- TASK BRIEF -
Each line of the data below that carries the word "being" needs to be copied.

- PROVIDED DATA -
:::

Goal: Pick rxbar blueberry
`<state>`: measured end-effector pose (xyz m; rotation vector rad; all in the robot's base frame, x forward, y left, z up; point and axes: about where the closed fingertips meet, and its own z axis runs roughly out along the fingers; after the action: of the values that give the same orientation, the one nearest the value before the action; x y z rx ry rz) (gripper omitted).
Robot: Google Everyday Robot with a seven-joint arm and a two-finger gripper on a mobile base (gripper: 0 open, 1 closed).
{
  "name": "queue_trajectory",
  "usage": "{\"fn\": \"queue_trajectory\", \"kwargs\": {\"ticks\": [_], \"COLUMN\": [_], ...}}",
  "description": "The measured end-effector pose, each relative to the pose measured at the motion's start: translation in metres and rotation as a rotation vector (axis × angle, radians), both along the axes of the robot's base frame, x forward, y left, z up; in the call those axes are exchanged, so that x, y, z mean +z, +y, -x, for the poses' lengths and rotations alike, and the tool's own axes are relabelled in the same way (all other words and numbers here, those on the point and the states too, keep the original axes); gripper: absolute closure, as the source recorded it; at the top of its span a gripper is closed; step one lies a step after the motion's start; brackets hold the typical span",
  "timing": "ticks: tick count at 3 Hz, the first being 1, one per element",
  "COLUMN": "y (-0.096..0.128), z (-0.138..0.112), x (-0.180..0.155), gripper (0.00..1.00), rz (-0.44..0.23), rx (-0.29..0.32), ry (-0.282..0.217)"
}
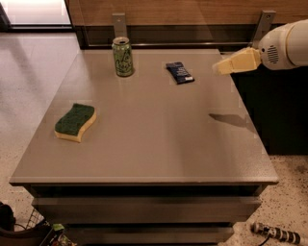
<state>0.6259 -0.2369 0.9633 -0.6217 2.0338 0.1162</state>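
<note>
My arm's rounded white wrist casing [291,43], dotted with a dark vent grille [273,54], tapers into the cream-yellow gripper [219,67], upper right of my view.

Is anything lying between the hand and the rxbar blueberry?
Only bare tabletop, in the camera view; the hand hovers over its edge, beside the rxbar blueberry.

We seem to be in an office or lab space: a plain grey table [154,139] stands on a speckled terrazzo floor [29,81], with a wood-panelled wall [192,10] on the far side. The gripper [220,67] hovers over the table's far right edge.
</note>
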Motion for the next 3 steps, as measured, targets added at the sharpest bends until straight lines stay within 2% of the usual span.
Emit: {"fn": "queue_trajectory", "kwargs": {"ticks": [1, 2, 3], "y": [0.007, 0.024, 0.057], "z": [-0.006, -0.021, -0.049], "x": [-0.004, -0.019, -0.049], "gripper": [0.00, 0.00, 0.00], "rz": [-0.007, -0.052, -0.142], "rx": [0.012, 0.044, 0.101], "ry": [0.002, 0.014, 0.044]}}
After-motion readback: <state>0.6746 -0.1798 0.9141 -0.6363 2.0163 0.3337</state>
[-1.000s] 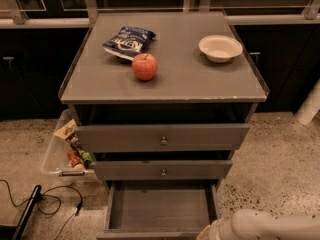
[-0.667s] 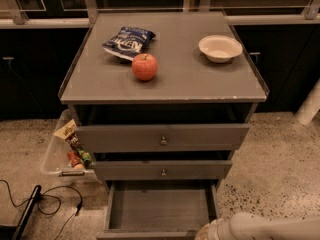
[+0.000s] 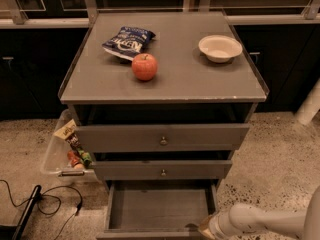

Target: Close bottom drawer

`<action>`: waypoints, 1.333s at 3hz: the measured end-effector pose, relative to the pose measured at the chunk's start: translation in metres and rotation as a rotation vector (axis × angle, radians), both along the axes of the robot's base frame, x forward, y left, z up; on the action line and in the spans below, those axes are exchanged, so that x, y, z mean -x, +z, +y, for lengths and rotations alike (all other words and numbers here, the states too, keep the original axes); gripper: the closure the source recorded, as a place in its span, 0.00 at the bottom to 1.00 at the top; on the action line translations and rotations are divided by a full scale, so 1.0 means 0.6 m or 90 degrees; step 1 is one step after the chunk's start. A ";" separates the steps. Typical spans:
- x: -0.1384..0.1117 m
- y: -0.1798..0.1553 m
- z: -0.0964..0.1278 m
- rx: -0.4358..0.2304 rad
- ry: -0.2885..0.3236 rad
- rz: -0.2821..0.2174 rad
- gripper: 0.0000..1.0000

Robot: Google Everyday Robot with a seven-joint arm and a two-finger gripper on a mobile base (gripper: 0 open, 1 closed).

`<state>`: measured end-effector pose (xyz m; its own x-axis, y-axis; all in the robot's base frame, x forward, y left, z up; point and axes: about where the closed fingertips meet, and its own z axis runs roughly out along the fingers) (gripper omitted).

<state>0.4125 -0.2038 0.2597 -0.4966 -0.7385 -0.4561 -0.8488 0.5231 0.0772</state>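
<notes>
The bottom drawer (image 3: 159,206) of the grey cabinet is pulled far out, its plain grey inside showing; its front runs along the lower edge of the view and its knob is out of view. My white arm comes in from the lower right, and the gripper (image 3: 202,229) sits at the drawer's front right corner, right against it. Above are the middle drawer (image 3: 163,170) and the top drawer (image 3: 161,137), each slightly ajar, with small round knobs.
On the cabinet top (image 3: 200,79) lie a red apple (image 3: 145,66), a blue chip bag (image 3: 128,41) and a white bowl (image 3: 220,48). A clear bin of snacks (image 3: 62,151) stands left of the cabinet. A black cable (image 3: 47,204) lies on the speckled floor.
The arm has shifted slightly left toward the drawer's front right corner. The drawer looks as far out as before.
</notes>
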 end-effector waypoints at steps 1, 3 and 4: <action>0.019 -0.001 0.015 -0.008 0.012 0.042 1.00; 0.069 -0.002 0.060 -0.037 0.077 0.046 1.00; 0.088 -0.012 0.068 -0.045 0.108 0.022 1.00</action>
<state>0.3597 -0.1628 0.2525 -0.3847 -0.7795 -0.4943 -0.9202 0.3656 0.1397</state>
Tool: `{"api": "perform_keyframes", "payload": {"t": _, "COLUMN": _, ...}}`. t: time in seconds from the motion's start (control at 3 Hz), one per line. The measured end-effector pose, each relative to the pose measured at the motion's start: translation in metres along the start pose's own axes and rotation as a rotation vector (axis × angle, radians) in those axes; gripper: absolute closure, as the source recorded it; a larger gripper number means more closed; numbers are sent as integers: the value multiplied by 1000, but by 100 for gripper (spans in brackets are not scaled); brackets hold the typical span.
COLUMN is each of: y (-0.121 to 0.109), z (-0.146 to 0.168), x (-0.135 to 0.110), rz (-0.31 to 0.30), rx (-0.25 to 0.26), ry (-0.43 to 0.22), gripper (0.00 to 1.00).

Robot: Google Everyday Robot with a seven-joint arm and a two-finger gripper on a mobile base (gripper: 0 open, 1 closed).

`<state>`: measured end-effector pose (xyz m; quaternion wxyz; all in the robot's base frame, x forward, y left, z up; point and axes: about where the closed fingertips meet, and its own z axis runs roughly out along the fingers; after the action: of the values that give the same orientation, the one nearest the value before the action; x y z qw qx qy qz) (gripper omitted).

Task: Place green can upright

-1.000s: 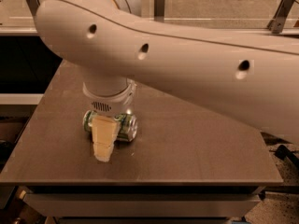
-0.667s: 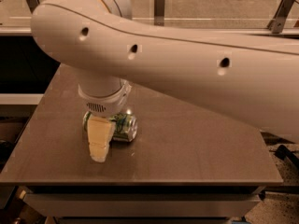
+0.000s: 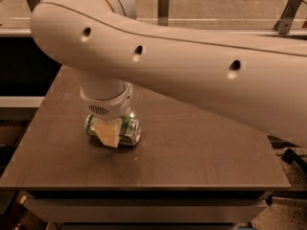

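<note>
The green can (image 3: 128, 130) lies on its side on the brown table (image 3: 201, 152), left of centre, with one silver end facing right. My gripper (image 3: 113, 134) comes straight down onto it from the big white arm. Its cream near finger (image 3: 109, 132) lies across the front of the can, with the tip at the can's lower edge. The far finger is hidden behind the can. The jaws straddle the can's middle and are closed on it. The can rests on the table.
The white arm (image 3: 192, 66) crosses the upper right of the view and hides the table's far right. A railing with metal posts (image 3: 163, 6) runs behind the table. The table's front edge (image 3: 144, 187) is near, with a dark drop to the left.
The near finger has moved in from in front of the can to lie against it, and its tip sits higher in the view. The can has stayed in place, on its side.
</note>
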<state>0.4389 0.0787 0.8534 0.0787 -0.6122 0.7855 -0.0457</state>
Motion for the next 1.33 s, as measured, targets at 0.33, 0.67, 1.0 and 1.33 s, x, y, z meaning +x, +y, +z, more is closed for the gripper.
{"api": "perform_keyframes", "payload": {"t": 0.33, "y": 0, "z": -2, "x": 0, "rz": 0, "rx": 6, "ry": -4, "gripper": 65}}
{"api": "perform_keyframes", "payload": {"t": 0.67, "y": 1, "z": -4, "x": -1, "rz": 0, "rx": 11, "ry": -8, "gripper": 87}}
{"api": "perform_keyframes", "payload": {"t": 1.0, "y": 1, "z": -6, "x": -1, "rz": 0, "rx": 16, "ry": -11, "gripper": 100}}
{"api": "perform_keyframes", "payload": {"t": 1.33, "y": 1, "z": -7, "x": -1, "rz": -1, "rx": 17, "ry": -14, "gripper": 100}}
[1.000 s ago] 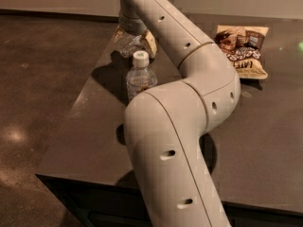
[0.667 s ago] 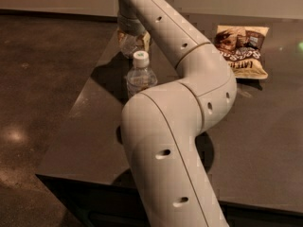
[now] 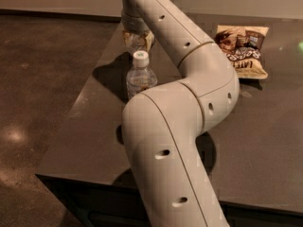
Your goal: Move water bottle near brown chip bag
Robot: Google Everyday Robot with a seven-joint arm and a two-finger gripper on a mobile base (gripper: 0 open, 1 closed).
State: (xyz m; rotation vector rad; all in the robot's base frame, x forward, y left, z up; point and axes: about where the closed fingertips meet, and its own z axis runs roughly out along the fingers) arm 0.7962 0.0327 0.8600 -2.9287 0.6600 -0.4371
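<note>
The water bottle (image 3: 138, 41), small, clear and crinkled, is at the table's far left, under the arm's wrist. My gripper (image 3: 137, 36) comes down on it from above, with a finger on each side, and looks shut on it. The arm hides most of the gripper and the bottle's top. The brown chip bag (image 3: 242, 49) lies flat at the far right of the table, well to the right of the bottle, its cream-yellow band toward the front.
A taller white-capped bottle (image 3: 140, 77) stands just in front of the water bottle, close to my arm's elbow. The dark table (image 3: 265, 141) has its left edge near both bottles. My arm (image 3: 189, 93) crosses the middle of the view.
The arm has shifted slightly to the right and the gripper has settled lower around the water bottle. The capped bottle and the chip bag have not moved.
</note>
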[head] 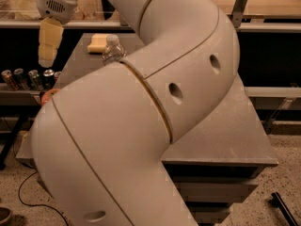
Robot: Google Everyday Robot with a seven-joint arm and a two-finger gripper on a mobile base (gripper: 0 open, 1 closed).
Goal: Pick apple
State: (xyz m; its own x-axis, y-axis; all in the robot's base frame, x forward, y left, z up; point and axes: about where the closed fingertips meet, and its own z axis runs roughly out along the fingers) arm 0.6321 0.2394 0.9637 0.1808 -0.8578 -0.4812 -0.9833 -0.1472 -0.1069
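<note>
Claw (47,56) hangs at ten o'clock in the view, pointing down over the worktop's (225,126) left edge. Whether it is open or closed cannot be told, and nothing shows in its hold. The pick looks not yet begun: the apple (48,96) sits on the worktop at nine o'clock, below the claw and apart from it, mostly hidden behind the arm. Descending, closing and lifting are all left. The arm folds in one big bend across the middle, its wrist reaching to eleven o'clock past the bottle (113,48) and sponge (97,43).
</note>
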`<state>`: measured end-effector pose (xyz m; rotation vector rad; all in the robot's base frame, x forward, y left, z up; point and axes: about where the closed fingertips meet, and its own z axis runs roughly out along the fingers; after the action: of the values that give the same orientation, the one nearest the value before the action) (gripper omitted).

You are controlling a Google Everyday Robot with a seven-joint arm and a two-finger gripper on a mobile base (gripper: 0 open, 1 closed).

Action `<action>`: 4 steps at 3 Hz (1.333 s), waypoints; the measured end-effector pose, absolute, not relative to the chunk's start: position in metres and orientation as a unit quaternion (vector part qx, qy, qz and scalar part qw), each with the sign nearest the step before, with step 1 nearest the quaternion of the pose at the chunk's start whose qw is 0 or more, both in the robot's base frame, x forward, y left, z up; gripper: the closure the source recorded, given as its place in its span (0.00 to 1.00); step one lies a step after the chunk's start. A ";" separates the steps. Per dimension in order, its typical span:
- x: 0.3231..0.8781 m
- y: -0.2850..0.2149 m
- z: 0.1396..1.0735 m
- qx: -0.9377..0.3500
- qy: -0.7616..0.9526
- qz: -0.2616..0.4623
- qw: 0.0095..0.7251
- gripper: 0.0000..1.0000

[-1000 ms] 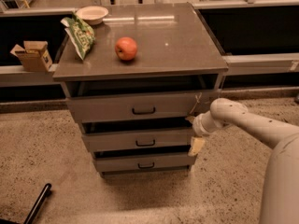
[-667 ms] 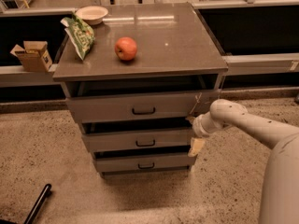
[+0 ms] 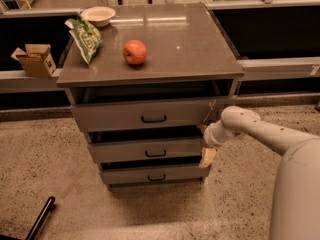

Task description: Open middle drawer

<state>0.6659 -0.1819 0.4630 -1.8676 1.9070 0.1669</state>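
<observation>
Floor, far left: a dark rod [image 3: 40, 218] is noted lying at an angle, well apart from the cabinet.

Ledge behind, left: an open cardboard box [image 3: 34, 59] is seen.

Tabletop [image 3: 195, 39] of the grey cabinet: a green snack bag [image 3: 85, 36] is set at the left edge, a pale bowl [image 3: 98, 15] just behind it, and a red apple [image 3: 134, 52] near the middle. The right half is left bare.

Cabinet front: three drawers are stacked. The top drawer [image 3: 115, 116] is drawn out a little, and a dark gap is shown above it. The middle drawer [image 3: 120, 151] is found directly below, second of the three, with its small dark loop handle [image 3: 155, 153] at centre. A shadowed gap above its front suggests it is partly out, though this may only be the viewing angle. The bottom drawer [image 3: 125, 175] sits lowest.

Right: the claw [image 3: 206, 144] is held at the right end of the middle drawer's front, well off the handle, on the pale arm [image 3: 265, 134] reaching in from the right. Whether the claw is spread or closed, and whether anything is gripped, cannot be told.

Risks, as judged: if the drawer is pulled from its end and not its handle, it could be racked and jammed, or contact lost. The top drawer's overhang could be caught on the way out. A jolted cabinet could send the apple rolling.
</observation>
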 end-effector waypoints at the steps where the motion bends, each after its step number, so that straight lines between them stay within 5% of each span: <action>1: 0.673 -0.187 0.441 -0.683 0.698 0.056 0.208 0.00; 2: 0.672 -0.191 0.422 -0.689 0.697 0.072 0.183 0.24; 4: 0.657 -0.182 0.425 -0.706 0.682 0.102 0.163 0.47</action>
<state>0.6571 -0.1821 0.4251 -2.0127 1.9443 0.2918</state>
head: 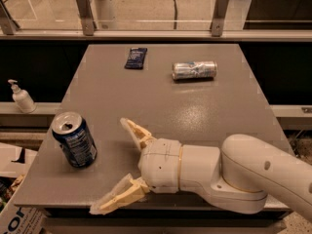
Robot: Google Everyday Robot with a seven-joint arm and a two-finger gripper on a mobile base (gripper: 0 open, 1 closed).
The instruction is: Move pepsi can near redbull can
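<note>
The pepsi can (pixel 74 139), dark blue with a silver top, stands upright near the front left corner of the grey table (pixel 204 111). The redbull can (pixel 194 70), slim and silver with blue patches, lies on its side at the back right of the table. My gripper (pixel 112 165) is low over the table's front, just right of the pepsi can, open and empty. One cream finger (pixel 135 132) points toward the can and the other finger (pixel 117 195) reaches the table's front edge.
A flat dark blue packet (pixel 135 57) lies at the back of the table, left of the redbull can. A white pump bottle (pixel 21 97) stands on a ledge to the left. Cardboard boxes (pixel 14 179) sit at the lower left. A glass railing (pixel 156 28) runs behind.
</note>
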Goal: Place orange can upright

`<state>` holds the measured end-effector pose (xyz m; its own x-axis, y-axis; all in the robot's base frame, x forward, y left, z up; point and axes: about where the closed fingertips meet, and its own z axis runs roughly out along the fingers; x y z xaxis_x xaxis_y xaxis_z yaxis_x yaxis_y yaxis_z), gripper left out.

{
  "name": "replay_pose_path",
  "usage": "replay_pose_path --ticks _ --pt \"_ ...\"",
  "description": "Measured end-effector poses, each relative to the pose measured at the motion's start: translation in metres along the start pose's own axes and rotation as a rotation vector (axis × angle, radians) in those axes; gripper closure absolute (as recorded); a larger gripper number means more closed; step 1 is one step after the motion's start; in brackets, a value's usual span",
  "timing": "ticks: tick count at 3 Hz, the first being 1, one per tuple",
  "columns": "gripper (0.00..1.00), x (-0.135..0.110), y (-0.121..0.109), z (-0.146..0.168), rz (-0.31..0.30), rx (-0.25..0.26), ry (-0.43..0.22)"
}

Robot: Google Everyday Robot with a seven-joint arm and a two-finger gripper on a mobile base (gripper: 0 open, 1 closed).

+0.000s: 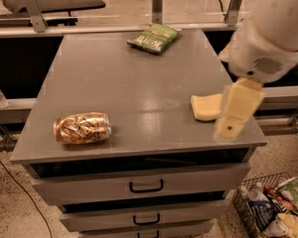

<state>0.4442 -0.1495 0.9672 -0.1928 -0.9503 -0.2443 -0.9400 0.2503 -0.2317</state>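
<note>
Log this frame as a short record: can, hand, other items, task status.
can: shiny orange-gold metal drink can, lying on its side, front-left of grey cabinet top
hand: robot hand at front-right edge, overlapping pale yellow sponge in view, apart from can
other: green chip bag near back edge
status: can not yet upright

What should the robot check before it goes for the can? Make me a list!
1. Can in plain sight, nothing on it: ok.
2. Can upright: not ok. It lies on its side near the front left edge of the cabinet top.
3. Gripper close to the can: not ok. It hangs at the right side, in front of the sponge.
4. Nothing lying between gripper and can: ok.
5. Chip bag out of the way: ok, it sits at the back edge.
</note>
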Motion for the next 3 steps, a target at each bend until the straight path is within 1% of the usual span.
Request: replay_pose_path --ticks 1,2,3 --pt "0.00 -0.072 0.016 0.024 -0.037 -0.015 -0.045" --pt "0.00 -0.155 0.038 0.038 -0.116 -0.025 -0.112" --pt "0.00 -0.155 0.038 0.038 -0.116 -0.024 -0.112"
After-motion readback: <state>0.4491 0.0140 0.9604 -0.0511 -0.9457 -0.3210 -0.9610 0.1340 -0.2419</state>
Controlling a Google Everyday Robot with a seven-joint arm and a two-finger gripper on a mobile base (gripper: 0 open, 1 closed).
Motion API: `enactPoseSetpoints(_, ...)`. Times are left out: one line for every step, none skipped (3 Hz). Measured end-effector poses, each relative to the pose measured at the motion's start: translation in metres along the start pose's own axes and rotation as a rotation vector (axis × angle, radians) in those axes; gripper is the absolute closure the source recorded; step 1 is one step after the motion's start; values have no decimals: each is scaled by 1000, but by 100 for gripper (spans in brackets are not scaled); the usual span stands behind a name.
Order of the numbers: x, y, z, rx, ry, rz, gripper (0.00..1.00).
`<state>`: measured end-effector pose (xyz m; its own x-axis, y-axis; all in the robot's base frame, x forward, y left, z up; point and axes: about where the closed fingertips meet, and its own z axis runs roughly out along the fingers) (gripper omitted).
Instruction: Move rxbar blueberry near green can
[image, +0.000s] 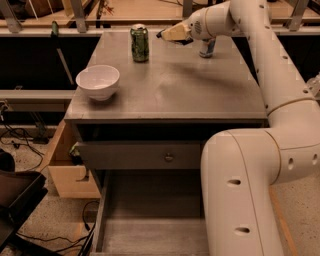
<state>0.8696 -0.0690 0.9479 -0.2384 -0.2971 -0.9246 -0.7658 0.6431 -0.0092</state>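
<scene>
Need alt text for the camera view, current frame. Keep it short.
A white robot arm reaches over a grey metal table, its claw held near the far edge beside a green drink can with a silver top. A slim blue-and-silver can stands behind the wrist, a white bowl sits front left, and a drawer below is open.

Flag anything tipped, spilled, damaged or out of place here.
Nothing is tipped or spilled. The green can, the blue-and-silver can and the white bowl sit upright on the table. The gripper hovers between the cans. Only the bottom drawer hangs open.
</scene>
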Motion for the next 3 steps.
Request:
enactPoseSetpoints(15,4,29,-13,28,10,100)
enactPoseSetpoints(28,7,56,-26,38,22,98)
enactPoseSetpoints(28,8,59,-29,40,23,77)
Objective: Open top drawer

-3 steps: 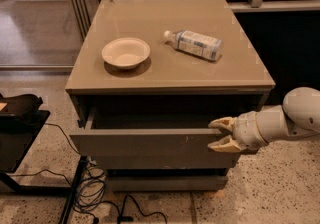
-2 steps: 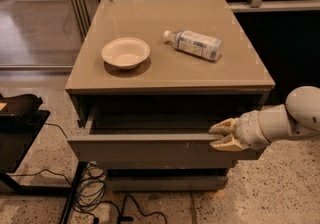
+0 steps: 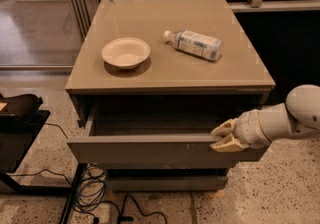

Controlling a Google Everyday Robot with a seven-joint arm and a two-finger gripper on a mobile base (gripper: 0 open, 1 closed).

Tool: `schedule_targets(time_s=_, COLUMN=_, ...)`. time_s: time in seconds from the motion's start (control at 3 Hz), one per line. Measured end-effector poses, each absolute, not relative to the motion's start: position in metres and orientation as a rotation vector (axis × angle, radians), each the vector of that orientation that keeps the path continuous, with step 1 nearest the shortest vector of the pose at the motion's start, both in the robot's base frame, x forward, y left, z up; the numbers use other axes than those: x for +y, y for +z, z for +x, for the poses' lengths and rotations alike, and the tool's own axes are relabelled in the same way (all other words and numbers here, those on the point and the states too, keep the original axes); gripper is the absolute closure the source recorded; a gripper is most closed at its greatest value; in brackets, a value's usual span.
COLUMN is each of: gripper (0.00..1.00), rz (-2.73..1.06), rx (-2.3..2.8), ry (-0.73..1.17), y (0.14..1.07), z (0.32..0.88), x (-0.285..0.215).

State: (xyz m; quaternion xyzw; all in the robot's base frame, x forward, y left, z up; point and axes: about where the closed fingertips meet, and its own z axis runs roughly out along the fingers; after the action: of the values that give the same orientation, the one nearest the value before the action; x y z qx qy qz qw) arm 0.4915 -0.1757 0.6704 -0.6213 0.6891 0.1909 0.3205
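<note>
Slightly further out than a second ago, the top drawer [image 3: 150,150] now stands about a third open, its flat grey-taupe front lower in the view than before. One tool [image 3: 216,139] has moved back with it by the same small amount.

One white robot arm [image 3: 280,120] reaches in from the right edge. Its tool sits at the right end of the drawer front. One pale finger lies above the panel's top edge and one below it, so the tool is clamped on the top drawer's front panel. A few small pale scratch marks [image 3: 187,147] show on the panel just left of the tool. The drawer's inside is grey and shadowed.

The drawer belongs to one square grey-brown desk [image 3: 235,58]. Two things lie on its top, near each other but apart. One shallow white bowl [image 3: 126,52] stands upright on the left. One clear plastic bottle [image 3: 194,44] with a pale label lies on its side to the right, cap pointing left.

Below the open drawer, one lower drawer front [image 3: 165,183] is visible and shut.

On the speckled floor at the left stands one black stand [image 3: 20,118], with a tangle of black cables [image 3: 92,193] beside the desk's base.
</note>
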Motion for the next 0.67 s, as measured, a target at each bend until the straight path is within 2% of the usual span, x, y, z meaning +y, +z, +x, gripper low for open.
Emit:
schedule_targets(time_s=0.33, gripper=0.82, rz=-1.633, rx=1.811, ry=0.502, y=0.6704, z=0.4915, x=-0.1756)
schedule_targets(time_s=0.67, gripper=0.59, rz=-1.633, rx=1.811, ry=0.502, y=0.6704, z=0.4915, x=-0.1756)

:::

- ANSWER BOX -
  "timing": "ticks: tick count at 3 Hz, the first being 1, one per element",
  "timing": "ticks: tick count at 3 Hz, the first being 1, one per tuple",

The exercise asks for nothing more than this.